(Given information begins)

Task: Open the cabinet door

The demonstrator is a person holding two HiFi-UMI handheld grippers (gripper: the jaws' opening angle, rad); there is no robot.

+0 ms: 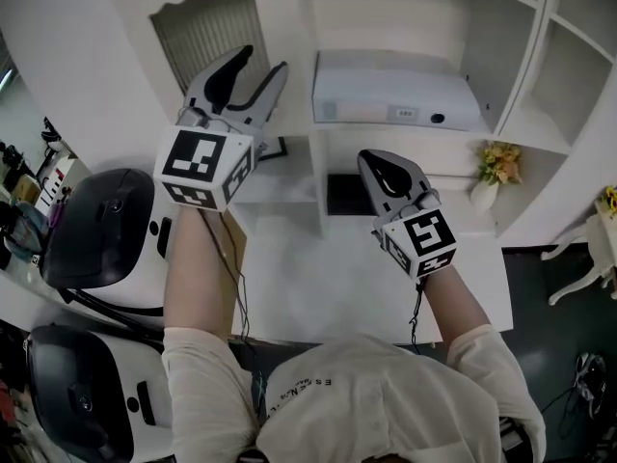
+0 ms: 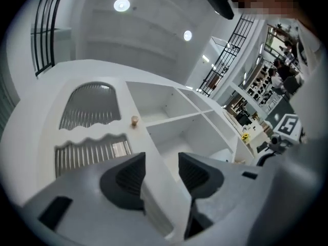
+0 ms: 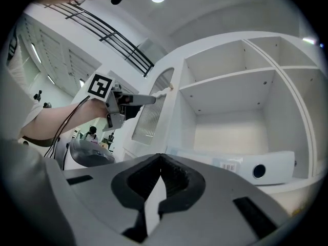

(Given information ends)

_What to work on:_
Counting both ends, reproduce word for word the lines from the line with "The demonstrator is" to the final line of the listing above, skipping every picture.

_Output for this exercise:_
The demonstrator is a person holding two HiFi-UMI handheld grippers (gripper: the jaws' opening angle, rad); there is no robot.

+0 ms: 
+0 ms: 
+0 ms: 

This exercise requires no further work.